Ultrafine particles (UFPs), which are the tiniest components of air pollution, have been found to interfere with the function of mitochondria in cells of the human olfactory mucosa, according to a recent study. The research revealed that UFPs originating from traffic sources disrupt the functioning of mitochondria in primary human olfactory mucosa cells by affecting processes such as oxidative phosphorylation and redox balance.
This study, led by the University of Eastern Finland, highlights the impact of traffic-related UFPs on mitochondrial functions in primary human olfactory mucosa cells, showing how these particles can hinder oxidative phosphorylation and disrupt redox balance. Notably, the responses of olfactory mucosa cells from individuals with Alzheimer’s disease differed from those of cognitively healthy individuals. The findings from this research have been published in the journal Redox Biology.
Air pollution is a significant global health concern and has been identified as a risk factor for neurodegenerative diseases, including Alzheimer’s disease (AD). Despite increasing evidence, the exact role of UFPs in the cellular and molecular changes in the human brain that lead to Alzheimer’s disease remains unclear.

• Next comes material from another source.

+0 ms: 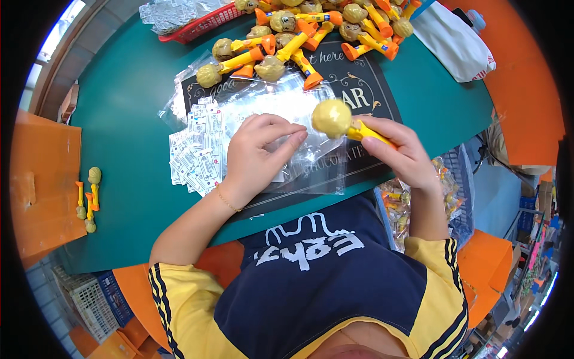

The olfactory mucosa is a sensory tissue responsible for detecting odors and is directly exposed to the environment and in contact with the brain. Interestingly, one of the early clinical symptoms of Alzheimer’s disease is a diminished sense of smell. Researchers at the Kanninen Lab at the University of Eastern Finland use a physiologically relevant human-based in-vitro model of the olfactory mucosa, which is created from cells obtained from volunteer donors in collaboration with Kuopio University Hospital. Previous studies by the Kanninen Lab have demonstrated that this model mimics AD-related changes, making it well-suited for investigating the impact of air pollution on AD.
“Mitochondrial dysfunction is a crucial factor in the development and progression of neurodegenerative diseases like AD, and mitochondria are particularly vulnerable to environmental toxins. However, the relationship between UFPs and mitochondrial functions concerning AD has not been explored in the human olfactory mucosa before,” said Doctoral Researcher Laura Mussalo, the first author of the study from the Kanninen Lab at the University of Eastern Finland.
The study delved into the molecular mechanisms by which UFPs influence mitochondrial function in olfactory mucosa cells from individuals with normal cognitive function and those with Alzheimer’s disease. The researchers compared how mitochondria in these two groups responded by analyzing gene expression and conducting functional assessments. They also investigated whether different types of diesel fuels, such as fossil and renewable sources, had varying effects, and how modern engine aftertreatment devices, like particulate filters, impacted mitochondrial responses.
The research provided evidence that traffic-related UFPs can penetrate the inner mitochondrial membrane, disrupt oxidative phosphorylation, and lead to mitochondrial dysfunction. Changes in gene expression and functional studies confirmed disruptions in mitochondrial respiration, reduced levels of ATP, and disturbances in redox balance, resulting in increased oxidative stress. These effects were most pronounced when exposed to emissions from an untreated engine. However, emissions from an engine with aftertreatment devices had only minor effects. The responses observed in cells from individuals with AD differed slightly from those of the control group, indicating AD-related changes in olfactory mucosa cells following UFP exposure.
It is crucial to understand how air pollutants affect human health to guide policy decisions aimed at reducing air pollution effectively, ultimately alleviating the economic burden of associated health issues. This study sheds light on the heightened sensitivity of individuals with AD to the impacts of air pollution exposure and offers insights to support efforts to mitigate and prevent health issues stemming from UFP exposure.
This study is part of the TUBE project, which received funding from the European Union’s Horizon 2020 program. Additionally, the research was supported by grants from various organizations, including the Kuopio Area Respiratory Foundation, the Finnish Brain Foundation, Yrjö Jahnsson Foundation, Päivikki and Sakari Sohlberg Foundation, and The Finnish Cultural Foundation’s North Savo Regional Fund.